Word for word, transcribe all the entries shown below.

*** Opening of Data excerpts ***

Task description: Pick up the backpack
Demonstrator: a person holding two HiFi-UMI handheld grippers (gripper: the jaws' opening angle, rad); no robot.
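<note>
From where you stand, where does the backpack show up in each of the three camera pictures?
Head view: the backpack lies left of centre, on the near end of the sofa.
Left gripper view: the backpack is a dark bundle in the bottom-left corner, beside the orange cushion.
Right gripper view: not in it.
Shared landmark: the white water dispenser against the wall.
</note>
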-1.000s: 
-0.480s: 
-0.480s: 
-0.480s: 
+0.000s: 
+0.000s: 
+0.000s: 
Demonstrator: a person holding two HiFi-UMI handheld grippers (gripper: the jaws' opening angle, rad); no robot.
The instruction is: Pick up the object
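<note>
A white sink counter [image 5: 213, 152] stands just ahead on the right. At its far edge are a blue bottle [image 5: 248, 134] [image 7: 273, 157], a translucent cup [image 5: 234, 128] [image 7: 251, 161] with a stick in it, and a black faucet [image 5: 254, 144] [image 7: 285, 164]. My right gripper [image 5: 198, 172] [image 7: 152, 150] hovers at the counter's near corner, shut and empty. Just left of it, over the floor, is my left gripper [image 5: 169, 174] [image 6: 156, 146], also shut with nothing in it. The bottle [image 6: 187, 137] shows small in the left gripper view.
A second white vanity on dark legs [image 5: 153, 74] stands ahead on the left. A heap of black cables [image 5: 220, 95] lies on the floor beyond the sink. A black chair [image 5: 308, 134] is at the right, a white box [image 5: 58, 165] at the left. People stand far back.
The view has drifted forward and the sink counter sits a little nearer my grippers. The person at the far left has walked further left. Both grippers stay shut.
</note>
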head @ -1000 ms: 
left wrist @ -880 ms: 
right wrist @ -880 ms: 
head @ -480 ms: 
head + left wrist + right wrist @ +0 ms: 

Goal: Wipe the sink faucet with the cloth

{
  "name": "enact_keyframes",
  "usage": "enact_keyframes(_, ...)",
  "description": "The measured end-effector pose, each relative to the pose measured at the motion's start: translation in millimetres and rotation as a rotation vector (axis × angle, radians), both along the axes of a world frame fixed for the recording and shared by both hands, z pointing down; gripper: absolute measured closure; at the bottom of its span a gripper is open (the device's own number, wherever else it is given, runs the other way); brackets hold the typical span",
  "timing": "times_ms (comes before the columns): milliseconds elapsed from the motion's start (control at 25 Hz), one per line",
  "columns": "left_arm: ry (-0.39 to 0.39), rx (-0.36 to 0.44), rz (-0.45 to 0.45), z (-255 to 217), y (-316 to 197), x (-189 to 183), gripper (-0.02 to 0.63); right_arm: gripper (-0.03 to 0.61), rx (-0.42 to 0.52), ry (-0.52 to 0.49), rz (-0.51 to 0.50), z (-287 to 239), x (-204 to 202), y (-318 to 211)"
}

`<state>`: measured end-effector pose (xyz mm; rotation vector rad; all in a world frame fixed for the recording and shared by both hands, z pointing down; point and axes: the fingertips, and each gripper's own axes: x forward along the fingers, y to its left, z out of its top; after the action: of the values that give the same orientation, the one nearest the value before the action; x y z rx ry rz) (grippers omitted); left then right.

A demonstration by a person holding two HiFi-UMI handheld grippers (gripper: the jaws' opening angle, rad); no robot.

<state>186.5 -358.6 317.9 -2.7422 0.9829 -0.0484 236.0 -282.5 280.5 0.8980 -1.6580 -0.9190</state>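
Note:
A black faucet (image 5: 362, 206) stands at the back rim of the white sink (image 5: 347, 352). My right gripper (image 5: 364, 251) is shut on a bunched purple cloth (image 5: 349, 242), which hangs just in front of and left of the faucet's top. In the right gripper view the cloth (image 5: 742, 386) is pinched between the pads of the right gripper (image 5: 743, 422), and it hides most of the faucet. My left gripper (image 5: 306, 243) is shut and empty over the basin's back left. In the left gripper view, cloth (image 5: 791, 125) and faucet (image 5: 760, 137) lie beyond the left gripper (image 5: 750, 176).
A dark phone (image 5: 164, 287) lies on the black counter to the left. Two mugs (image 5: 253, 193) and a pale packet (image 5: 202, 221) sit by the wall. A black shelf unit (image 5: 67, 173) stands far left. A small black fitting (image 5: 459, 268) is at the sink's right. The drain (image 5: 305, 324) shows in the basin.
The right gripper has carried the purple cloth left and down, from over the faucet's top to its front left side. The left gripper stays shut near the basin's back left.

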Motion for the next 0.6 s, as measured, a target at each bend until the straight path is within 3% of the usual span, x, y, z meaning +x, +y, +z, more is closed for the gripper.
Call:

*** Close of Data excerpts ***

- **Expected answer**
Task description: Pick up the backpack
Demonstrator: a person holding two HiFi-UMI handheld grippers (gripper: the jaws' opening angle, rad); no robot.
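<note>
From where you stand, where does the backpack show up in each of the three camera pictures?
Head view: the backpack lies left of centre, on the near end of the sofa.
Left gripper view: the backpack is a dark bundle in the bottom-left corner, beside the orange cushion.
Right gripper view: not in it.
Shared landmark: the white water dispenser against the wall.
</note>
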-1.000s: 
-0.480s: 
-0.480s: 
-0.480s: 
+0.000s: 
+0.000s: 
+0.000s: 
Demonstrator: a person holding two HiFi-UMI handheld grippers (gripper: the jaws' opening angle, rad); no robot.
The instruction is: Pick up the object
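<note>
A white sink counter [image 5: 213, 152] stands just ahead on the right. At its far edge are a blue bottle [image 5: 248, 134] [image 7: 273, 157], a translucent cup [image 5: 234, 128] [image 7: 251, 161] with a stick in it, and a black faucet [image 5: 254, 144] [image 7: 285, 164]. My right gripper [image 5: 198, 172] [image 7: 152, 150] hovers at the counter's near corner, shut and empty. Just left of it, over the floor, is my left gripper [image 5: 169, 174] [image 6: 156, 146], also shut with nothing in it. The bottle [image 6: 187, 137] shows small in the left gripper view.
A second white vanity on dark legs [image 5: 153, 74] stands ahead on the left. A heap of black cables [image 5: 220, 95] lies on the floor beyond the sink. A black chair [image 5: 308, 134] is at the right, a white box [image 5: 58, 165] at the left. People stand far back.
The view has drifted forward and the sink counter sits a little nearer my grippers. The person at the far left has walked further left. Both grippers stay shut.
</note>
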head @ -1000 ms: 
left wrist @ -880 ms: 
right wrist @ -880 ms: 
head @ -480 ms: 
head + left wrist + right wrist @ +0 ms: 

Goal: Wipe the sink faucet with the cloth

{
  "name": "enact_keyframes",
  "usage": "enact_keyframes(_, ...)",
  "description": "The measured end-effector pose, each relative to the pose measured at the motion's start: translation in millimetres and rotation as a rotation vector (axis × angle, radians), both along the axes of a world frame fixed for the recording and shared by both hands, z pointing down; gripper: absolute measured closure; at the bottom of its span a gripper is open (the device's own number, wherever else it is given, runs the other way); brackets hold the typical span",
  "timing": "times_ms (comes before the columns): milliseconds elapsed from the motion's start (control at 25 Hz), one per line",
  "columns": "left_arm: ry (-0.39 to 0.39), rx (-0.36 to 0.44), rz (-0.45 to 0.45), z (-255 to 217), y (-316 to 197), x (-189 to 183), gripper (-0.02 to 0.63); right_arm: gripper (-0.03 to 0.61), rx (-0.42 to 0.52), ry (-0.52 to 0.49), rz (-0.51 to 0.50), z (-287 to 239), x (-204 to 202), y (-318 to 211)"
}

`<state>`: measured end-effector pose (xyz mm; rotation vector rad; all in a world frame fixed for the recording and shared by both hands, z pointing down; point and axes: the fingertips, and each gripper's own axes: x forward along the fingers, y to its left, z out of its top; after the action: of the values that give the same orientation, the one nearest the value before the action; x y z rx ry rz) (grippers omitted); left then right.

A demonstration by a person holding two HiFi-UMI handheld grippers (gripper: the jaws' opening angle, rad); no robot.

<state>186.5 -358.6 317.9 -2.7422 0.9829 -0.0484 236.0 -282.5 280.5 0.8980 -1.6580 -0.9190</state>
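Note:
A black faucet (image 5: 362, 206) stands at the back rim of the white sink (image 5: 347, 352). My right gripper (image 5: 364, 251) is shut on a bunched purple cloth (image 5: 349, 242), which hangs just in front of and left of the faucet's top. In the right gripper view the cloth (image 5: 742, 386) is pinched between the pads of the right gripper (image 5: 743, 422), and it hides most of the faucet. My left gripper (image 5: 306, 243) is shut and empty over the basin's back left. In the left gripper view, cloth (image 5: 791, 125) and faucet (image 5: 760, 137) lie beyond the left gripper (image 5: 750, 176).
A dark phone (image 5: 164, 287) lies on the black counter to the left. Two mugs (image 5: 253, 193) and a pale packet (image 5: 202, 221) sit by the wall. A black shelf unit (image 5: 67, 173) stands far left. A small black fitting (image 5: 459, 268) is at the sink's right. The drain (image 5: 305, 324) shows in the basin.
The right gripper has carried the purple cloth left and down, from over the faucet's top to its front left side. The left gripper stays shut near the basin's back left.
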
Motion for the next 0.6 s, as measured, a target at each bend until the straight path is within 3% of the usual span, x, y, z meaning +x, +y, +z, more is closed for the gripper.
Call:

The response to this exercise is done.